→ What you have to do
All of the entries need to be written out again, exactly as they are.

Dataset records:
::::::::

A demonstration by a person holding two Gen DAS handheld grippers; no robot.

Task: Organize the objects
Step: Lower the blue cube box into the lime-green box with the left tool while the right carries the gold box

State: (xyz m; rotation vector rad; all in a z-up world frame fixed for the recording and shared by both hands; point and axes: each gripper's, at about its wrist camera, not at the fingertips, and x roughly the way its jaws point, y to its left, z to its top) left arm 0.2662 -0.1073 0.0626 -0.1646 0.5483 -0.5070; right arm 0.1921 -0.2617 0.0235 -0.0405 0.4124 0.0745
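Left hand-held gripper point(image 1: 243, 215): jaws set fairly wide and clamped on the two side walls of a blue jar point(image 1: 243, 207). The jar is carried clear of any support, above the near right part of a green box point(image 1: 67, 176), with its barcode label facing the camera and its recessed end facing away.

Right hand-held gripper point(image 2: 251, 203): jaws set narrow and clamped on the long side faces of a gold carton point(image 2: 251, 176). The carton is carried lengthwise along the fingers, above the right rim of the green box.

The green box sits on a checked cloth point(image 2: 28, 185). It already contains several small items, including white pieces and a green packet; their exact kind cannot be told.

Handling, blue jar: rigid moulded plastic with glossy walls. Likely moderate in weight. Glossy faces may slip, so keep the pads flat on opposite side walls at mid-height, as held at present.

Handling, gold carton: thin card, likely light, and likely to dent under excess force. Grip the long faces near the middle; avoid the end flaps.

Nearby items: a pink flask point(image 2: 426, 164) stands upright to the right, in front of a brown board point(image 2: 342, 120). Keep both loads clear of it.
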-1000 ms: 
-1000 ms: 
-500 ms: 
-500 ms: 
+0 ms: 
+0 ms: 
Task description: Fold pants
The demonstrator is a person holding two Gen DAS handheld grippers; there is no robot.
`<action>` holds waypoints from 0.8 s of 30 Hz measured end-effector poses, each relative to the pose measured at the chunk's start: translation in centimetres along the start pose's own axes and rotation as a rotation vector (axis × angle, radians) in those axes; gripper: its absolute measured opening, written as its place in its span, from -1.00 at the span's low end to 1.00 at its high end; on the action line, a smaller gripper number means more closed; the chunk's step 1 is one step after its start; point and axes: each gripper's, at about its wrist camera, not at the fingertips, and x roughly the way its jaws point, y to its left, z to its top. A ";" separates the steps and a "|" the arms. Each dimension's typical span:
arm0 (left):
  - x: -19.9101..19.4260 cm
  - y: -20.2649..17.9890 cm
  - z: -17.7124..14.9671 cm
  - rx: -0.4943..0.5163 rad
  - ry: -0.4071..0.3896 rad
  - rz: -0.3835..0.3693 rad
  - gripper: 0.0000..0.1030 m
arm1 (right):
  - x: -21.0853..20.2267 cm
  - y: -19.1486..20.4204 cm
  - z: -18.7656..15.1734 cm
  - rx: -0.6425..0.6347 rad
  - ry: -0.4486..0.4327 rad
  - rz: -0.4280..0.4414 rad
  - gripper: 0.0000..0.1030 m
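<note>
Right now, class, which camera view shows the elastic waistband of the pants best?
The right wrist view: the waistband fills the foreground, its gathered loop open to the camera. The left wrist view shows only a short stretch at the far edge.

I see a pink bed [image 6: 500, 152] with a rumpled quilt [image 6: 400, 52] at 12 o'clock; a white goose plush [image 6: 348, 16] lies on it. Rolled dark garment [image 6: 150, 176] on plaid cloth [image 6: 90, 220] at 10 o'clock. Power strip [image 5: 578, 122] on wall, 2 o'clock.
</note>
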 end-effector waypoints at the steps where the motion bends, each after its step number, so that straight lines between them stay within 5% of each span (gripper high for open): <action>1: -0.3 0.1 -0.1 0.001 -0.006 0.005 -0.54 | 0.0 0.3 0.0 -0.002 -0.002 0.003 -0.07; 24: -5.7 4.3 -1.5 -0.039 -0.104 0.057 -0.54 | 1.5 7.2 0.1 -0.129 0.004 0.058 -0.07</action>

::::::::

→ Result
A demonstration by a person holding two Gen DAS handheld grippers; no robot.

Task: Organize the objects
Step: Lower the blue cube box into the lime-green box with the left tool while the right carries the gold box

State: (xyz m; rotation vector rad; all in a z-up world frame fixed for the recording and shared by both hands; point and axes: each gripper's, at about its wrist camera, not at the fingertips, and x roughly the way its jaws point, y to its left, z to its top) left arm 0.2662 -0.1073 0.0626 -0.1646 0.5483 -0.5070; right arm 0.1921 -0.2617 0.0235 -0.0405 0.4124 0.0745
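Left hand-held gripper point(image 1: 243, 215): jaws set fairly wide and clamped on the two side walls of a blue jar point(image 1: 243, 207). The jar is carried clear of any support, above the near right part of a green box point(image 1: 67, 176), with its barcode label facing the camera and its recessed end facing away.

Right hand-held gripper point(image 2: 251, 203): jaws set narrow and clamped on the long side faces of a gold carton point(image 2: 251, 176). The carton is carried lengthwise along the fingers, above the right rim of the green box.

The green box sits on a checked cloth point(image 2: 28, 185). It already contains several small items, including white pieces and a green packet; their exact kind cannot be told.

Handling, blue jar: rigid moulded plastic with glossy walls. Likely moderate in weight. Glossy faces may slip, so keep the pads flat on opposite side walls at mid-height, as held at present.

Handling, gold carton: thin card, likely light, and likely to dent under excess force. Grip the long faces near the middle; avoid the end flaps.

Nearby items: a pink flask point(image 2: 426, 164) stands upright to the right, in front of a brown board point(image 2: 342, 120). Keep both loads clear of it.
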-1000 ms: 
-1000 ms: 
-500 ms: 
-500 ms: 
+0 ms: 
+0 ms: 
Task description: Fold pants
The demonstrator is a person holding two Gen DAS handheld grippers; there is no robot.
`<action>` holds waypoints from 0.8 s of 30 Hz measured end-effector poses, each relative to the pose measured at the chunk's start: translation in centimetres along the start pose's own axes and rotation as a rotation vector (axis × angle, radians) in those axes; gripper: its absolute measured opening, written as its place in its span, from -1.00 at the span's low end to 1.00 at its high end; on the action line, a smaller gripper number means more closed; the chunk's step 1 is one step after its start; point and axes: each gripper's, at about its wrist camera, not at the fingertips, and x roughly the way its jaws point, y to its left, z to its top. A ";" separates the steps and a "|" the arms. Each dimension's typical span:
arm0 (left):
  - x: -19.9101..19.4260 cm
  - y: -20.2649..17.9890 cm
  - z: -17.7124..14.9671 cm
  - rx: -0.4943..0.5163 rad
  - ry: -0.4071..0.3896 rad
  - rz: -0.3835..0.3693 rad
  - gripper: 0.0000..0.1030 m
arm1 (right):
  - x: -21.0853..20.2267 cm
  - y: -19.1486..20.4204 cm
  - z: -18.7656..15.1734 cm
  - rx: -0.6425..0.6347 rad
  - ry: -0.4486..0.4327 rad
  - rz: -0.4280..0.4414 rad
  - gripper: 0.0000..0.1030 m
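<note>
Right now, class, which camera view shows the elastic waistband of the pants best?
The right wrist view: the waistband fills the foreground, its gathered loop open to the camera. The left wrist view shows only a short stretch at the far edge.

I see a pink bed [image 6: 500, 152] with a rumpled quilt [image 6: 400, 52] at 12 o'clock; a white goose plush [image 6: 348, 16] lies on it. Rolled dark garment [image 6: 150, 176] on plaid cloth [image 6: 90, 220] at 10 o'clock. Power strip [image 5: 578, 122] on wall, 2 o'clock.
</note>
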 end-effector waypoints at the steps where the motion bends, each after its step number, so that straight lines between them stay within 5% of each span (gripper high for open): <action>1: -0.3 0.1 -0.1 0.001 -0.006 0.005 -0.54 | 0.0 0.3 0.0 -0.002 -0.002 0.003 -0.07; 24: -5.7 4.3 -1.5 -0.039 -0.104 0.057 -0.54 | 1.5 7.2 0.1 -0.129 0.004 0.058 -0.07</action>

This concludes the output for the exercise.